En ce début du troisième millénaire, nous nous trouvons dans une époque d’autant plus incertaine que nous traversons des métamorphoses profondes, inédites et ambivalentes qui font à la fois espérer le meilleur et craindre le pire. Avant de trouver des réponses à ces défis, il faut au préalable séjourner dans les paradoxes que suscitent ces bouleversements.

J’en cite quelques uns :
– 1 – Alors que l’Evangile parle de croissance du Royaume, en Europe, nous subissons de plein fouet comme une éradication du christianisme et son décrochage numérique.
– 2 – Comment évangéliser des nations qui ont déjà été évangélisées ? Le christianisme fait plus souvent office de souvenir que de promesse.
– 3 – Comment transmettre le message évangélique énoncé par écrit à une culture de l’image ? Comment passer du dire au voir ?
– 4 – Dans un monde de flux et de réseaux, de mobilité permanente, comment signifier la logique de l’incarnation,
– 5 – Comment parler de la grâce alors que prévaut l’auto-suffisance et le refus de la transcendance ?
– 6 – Face au diktat de la performance et de la réussite, quelle place accorder à la précarité, à la souffrance, à la défaillance, alors que c’est le chemin par lequel Jésus a révélé sur le Golgotha la grandeur de son amour ?
– 7 – De quelle manière accéder à l’intelligence de la foi, à une démarche argumentée alors que la pensée se fait parcellaire, mimétique, que prime l’émotion et le ressenti ?
– 8 – Comment la quête légitime d’identité chrétienne peut-elle ne pas se traduire en repli identitaire ?
– 9 – Comment façonner la communion dans un contexte marqué par la diversité « affinitaire » et l’individualisme ?

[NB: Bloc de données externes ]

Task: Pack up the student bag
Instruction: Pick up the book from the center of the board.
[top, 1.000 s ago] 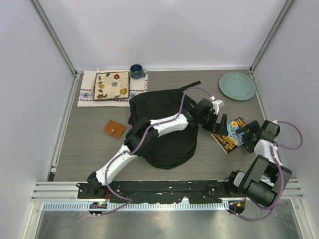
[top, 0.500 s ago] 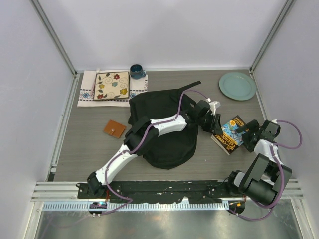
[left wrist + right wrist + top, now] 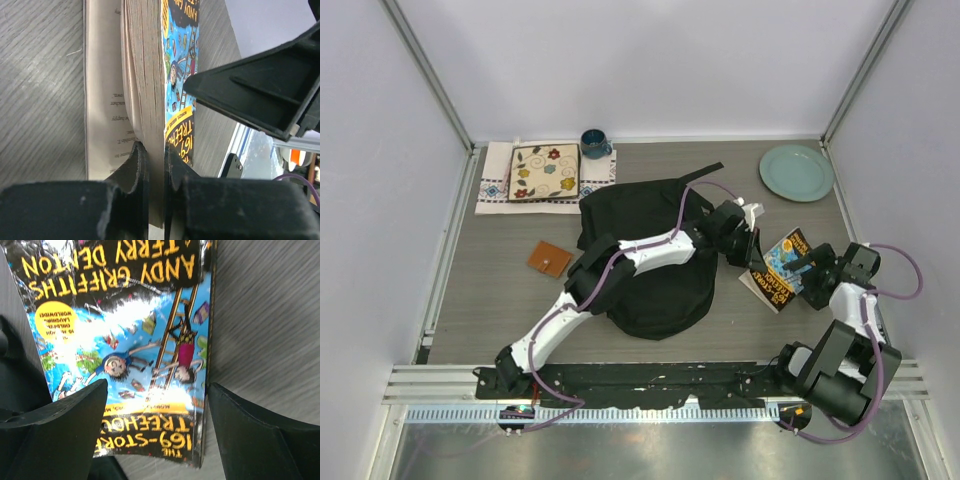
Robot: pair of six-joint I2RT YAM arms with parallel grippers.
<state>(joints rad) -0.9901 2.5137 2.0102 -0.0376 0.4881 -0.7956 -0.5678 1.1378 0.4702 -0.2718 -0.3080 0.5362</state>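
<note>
Student bag (image 3: pixel 660 300) unmoved; left fingers (image 3: pixel 132 170) pinching book (image 3: pixel 177 75) raised it; right fingers (image 3: pixel 60 435) spread.

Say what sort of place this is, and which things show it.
Probably a robotics lab cell: two arms bolted at a grey table, white panels enclosing it, staged props like a backpack and book.

On my screen, the grey wood-grain table (image 3: pixel 490 290) carries the black student bag (image 3: pixel 660 300) at centre. A patterned cloth (image 3: pixel 495 185) and a blue mug (image 3: pixel 593 143) lie far left, a small brown square (image 3: pixel 550 260) left of the bag, and a green plate (image 3: pixel 796 172) far right. A paperback (image 3: pixel 782 262) lies right of the bag, its lowest leaf flat.
</note>
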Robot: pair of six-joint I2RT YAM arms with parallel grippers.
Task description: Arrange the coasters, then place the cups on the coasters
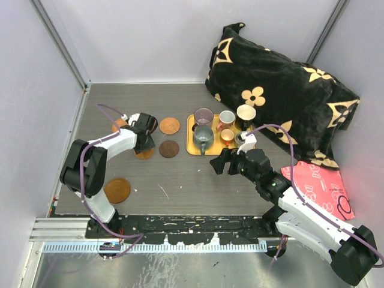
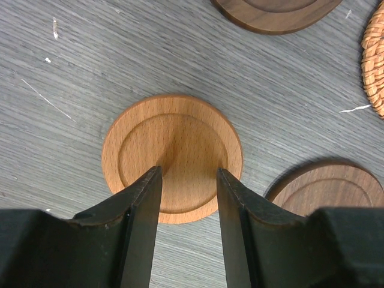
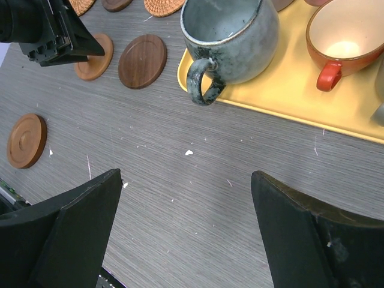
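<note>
On the yellow tray (image 3: 282, 87) stand the empty cups (image 3: 231, 42).

We're looking at a grey wood-grain table (image 1: 180, 180) here. We're seeing a pale coaster (image 2: 172, 156) in honey-coloured wood, a dark coaster (image 2: 333, 189) in deep brown and a woven coaster (image 2: 375, 60) in tan. We're also spotting a yellow tray (image 3: 288, 96), a speckled grey-green mug (image 3: 231, 36) and an orange cup (image 3: 345, 36) that's cream inside. The cushion (image 1: 282, 90) is showing gold flowers on black.
</note>
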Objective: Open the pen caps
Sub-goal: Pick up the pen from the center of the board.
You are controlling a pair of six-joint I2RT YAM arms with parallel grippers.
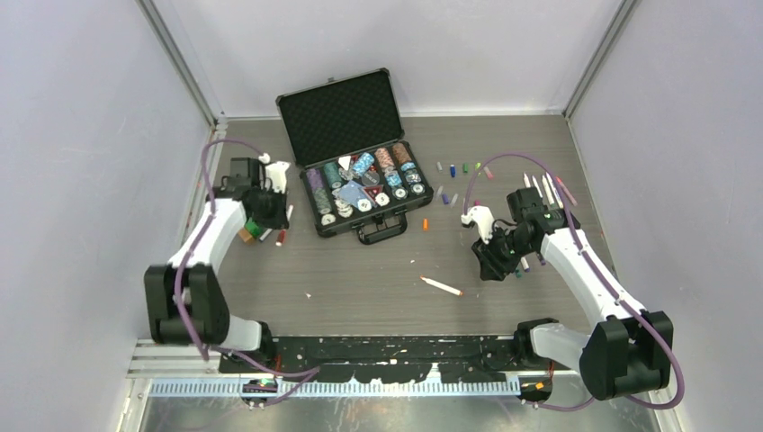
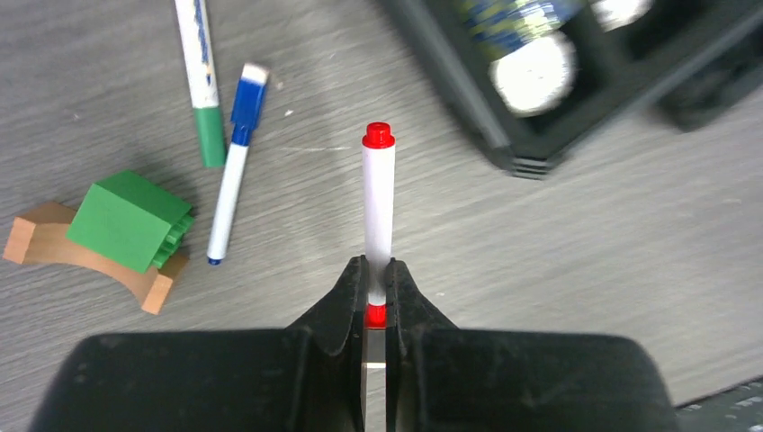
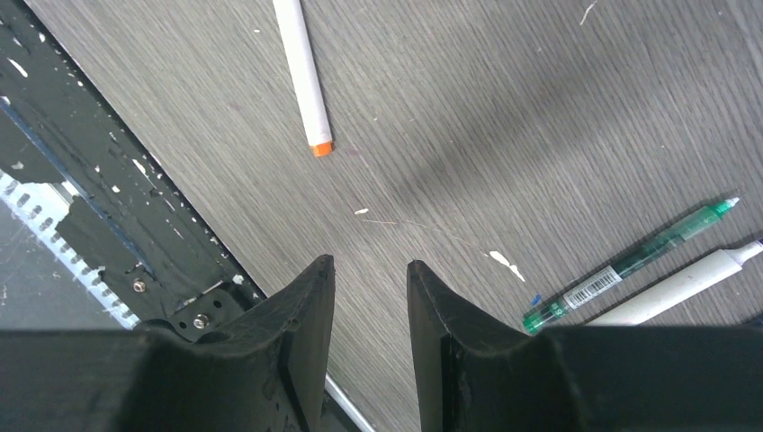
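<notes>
My left gripper [image 2: 377,270] is shut on the red lower end of a white pen [image 2: 379,211]. Its red cap [image 2: 379,135] is on the far end. In the top view this gripper [image 1: 274,225] is at the left, beside the case. My right gripper [image 3: 369,265] is open and empty above bare table; in the top view [image 1: 493,268] it is right of centre. A white pen with an orange end [image 3: 304,81] lies ahead of it, also visible from above [image 1: 441,285]. Several loose caps [image 1: 459,169] lie behind the case's right side, and an orange cap [image 1: 426,224] lies nearer.
A green-capped pen [image 2: 205,85], a blue-capped pen [image 2: 232,166] and a green block on a wooden arch [image 2: 126,220] lie left of the held pen. The open black case [image 1: 342,117] holds poker chips. A green pen [image 3: 630,264] and a white pen [image 3: 684,286] lie by my right gripper. Several pens [image 1: 544,191] lie far right.
</notes>
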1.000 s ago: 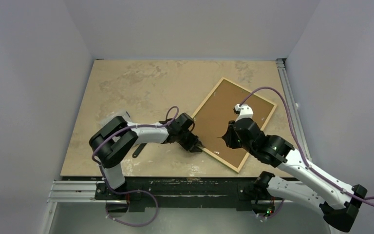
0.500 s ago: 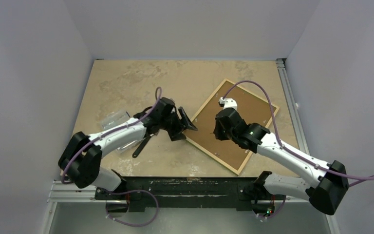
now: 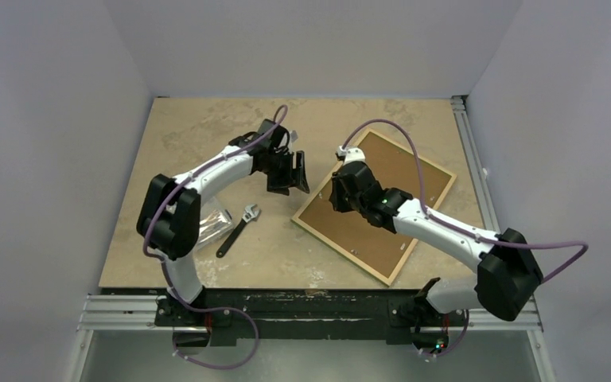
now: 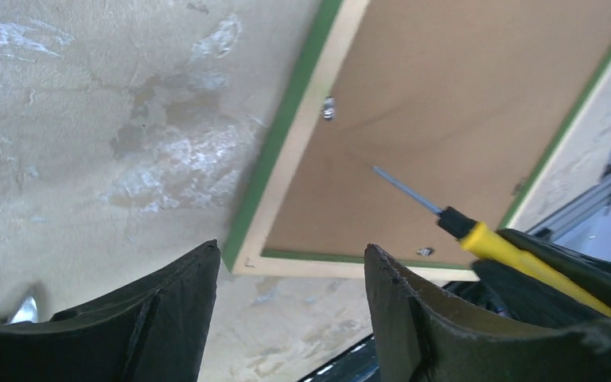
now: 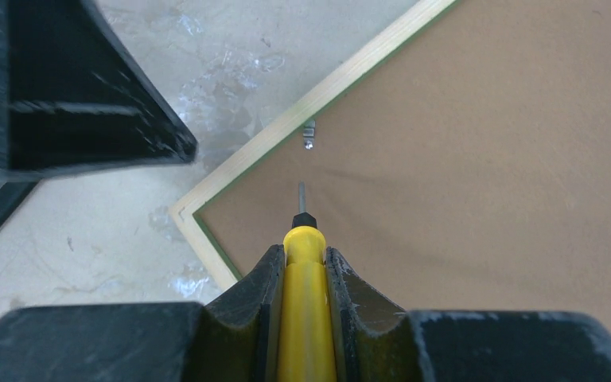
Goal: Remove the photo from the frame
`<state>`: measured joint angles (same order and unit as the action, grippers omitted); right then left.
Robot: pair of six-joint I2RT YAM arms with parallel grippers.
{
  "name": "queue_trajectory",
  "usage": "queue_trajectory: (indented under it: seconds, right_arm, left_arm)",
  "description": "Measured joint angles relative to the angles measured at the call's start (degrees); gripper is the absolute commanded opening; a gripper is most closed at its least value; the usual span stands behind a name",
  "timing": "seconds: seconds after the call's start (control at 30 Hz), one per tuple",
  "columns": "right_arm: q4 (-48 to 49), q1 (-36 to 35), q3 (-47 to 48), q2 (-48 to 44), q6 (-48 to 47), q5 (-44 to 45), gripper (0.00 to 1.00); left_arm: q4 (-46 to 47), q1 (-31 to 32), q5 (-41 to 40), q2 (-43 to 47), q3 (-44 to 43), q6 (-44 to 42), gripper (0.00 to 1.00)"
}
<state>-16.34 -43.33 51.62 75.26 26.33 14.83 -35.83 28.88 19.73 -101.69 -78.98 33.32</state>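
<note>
Right tool clamps screwdriver inside frame edge; left tool apart, just outside.

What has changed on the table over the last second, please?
The left gripper swung away from the frame's near edge toward the far side of the table, open. The right gripper, shut on the screwdriver, moved left across the backing board. The frame and the wrench stayed put.

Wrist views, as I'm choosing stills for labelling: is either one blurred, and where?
Left wrist: frame and screwdriver fairly sharp, bottom-left corner smeared, far right edge washed pale. Right wrist: screwdriver and backing board crisp, but the left gripper at upper left is streaked with blur.
</note>
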Motion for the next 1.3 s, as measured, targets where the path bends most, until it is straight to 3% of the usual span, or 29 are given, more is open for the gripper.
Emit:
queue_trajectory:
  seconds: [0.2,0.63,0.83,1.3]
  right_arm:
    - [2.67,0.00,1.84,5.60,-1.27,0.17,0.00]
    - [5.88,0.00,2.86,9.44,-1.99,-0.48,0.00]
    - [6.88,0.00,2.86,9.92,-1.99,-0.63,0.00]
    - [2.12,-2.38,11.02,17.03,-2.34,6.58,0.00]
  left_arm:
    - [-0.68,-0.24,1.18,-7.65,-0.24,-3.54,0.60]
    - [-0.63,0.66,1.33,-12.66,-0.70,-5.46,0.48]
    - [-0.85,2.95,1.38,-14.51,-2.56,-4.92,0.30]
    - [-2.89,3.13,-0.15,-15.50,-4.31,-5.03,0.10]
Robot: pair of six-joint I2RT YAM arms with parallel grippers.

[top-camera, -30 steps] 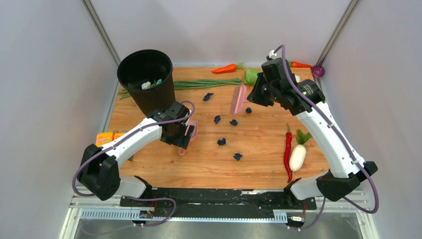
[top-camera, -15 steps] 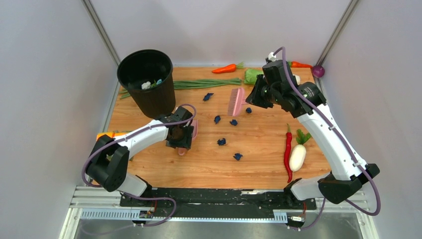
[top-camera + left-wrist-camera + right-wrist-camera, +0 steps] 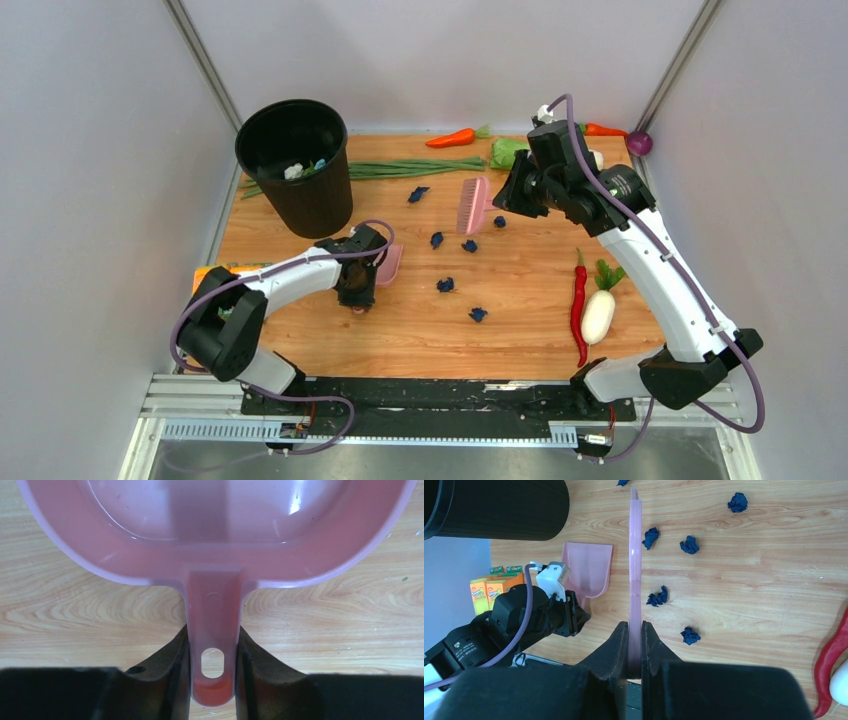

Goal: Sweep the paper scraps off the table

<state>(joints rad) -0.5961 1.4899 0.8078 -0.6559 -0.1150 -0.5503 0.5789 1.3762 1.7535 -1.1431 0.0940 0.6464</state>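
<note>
Several dark navy paper scraps lie scattered on the wooden table, between the two arms. My left gripper is shut on the handle of a pink dustpan, which lies flat on the table left of the scraps. My right gripper is shut on the handle of a pink brush, held above the table's far middle. One scrap lies just under the brush.
A black bin with white and blue trash stands at the far left. Green onions, a carrot and a leafy green line the far edge. A red chili and white radish lie right. An orange pack sits at the left edge.
My left gripper has swung round behind the dustpan and closed on its handle. The right arm has shifted the brush slightly left.
</note>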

Chers frères, avant que d’imaginer des solutions « clés en main », pour répondre à ces défis, ou bien de camper dans des postures spiritualisantes ou nostalgiques du passé idéalisé, la foi nous invite à faire œuvre de discernement spirituel par rapport à ces paradoxes. Je soulignerai quelques lieux de ce discernement :

– A – Ce discernement consiste d’abord à épouser le regard de Dieu sur le monde, sur l’Eglise et sur nous-mêmes. C’est à l’intérieur de ce regard que notre action trouve sa pertinence et sa fécondité, et que nous avons une chance de ne pas intervenir à contretemps. Ce regard aimant de Dieu convertit le nôtre. C’est le regard du père prodigue de l’évangile de Luc, c’est le regard du pasteur qui part à la recherche de la brebis égarée. Le regard de Dieu est fait d’attention, d’espérance, de confiance, de sollicitude, de résilience. Ce regard nous apprend à recevoir le temps de Dieu et à inscrire notre action dans ce que l’Esprit est déjà en train d’accomplir au cœur du monde.

Ce « presque rien » (Jankelevitch), du passage par Dieu, fait de nous des veilleurs, des sentinelles au cœur de notre monde. On n’évangélise pas notre monde de l’extérieur, mais à l’intérieur de ce regard aimant de Dieu qui réclame le silence, la prière, l’adoration et l’intelligence de la foi comme préalable à toute action, alors même que notre tempérament et la culture technicienne de notre temps nous pousseraient à l’engagement dans l’urgence. Le vrai défi du prêtre, du chrétien, c’est de ne pas se laisser consumer par l’action, c’est de s’affranchir de la prégnance de l’immédiat, c’est consentir au primat de la grâce, c’est conquérir un espace intérieur où l’on peut « sentir et goûter les choses intérieurement » (Ignace de Loyola), où l’on décrypte les signes des temps, où on laisse Dieu « devenir Dieu en soi » (Maître Eckhart) car on ne parle avec justesse que de ce que l’on vit intérieurement. C’est à partir de ce regard théologal que le chrétien s’adresse au monde.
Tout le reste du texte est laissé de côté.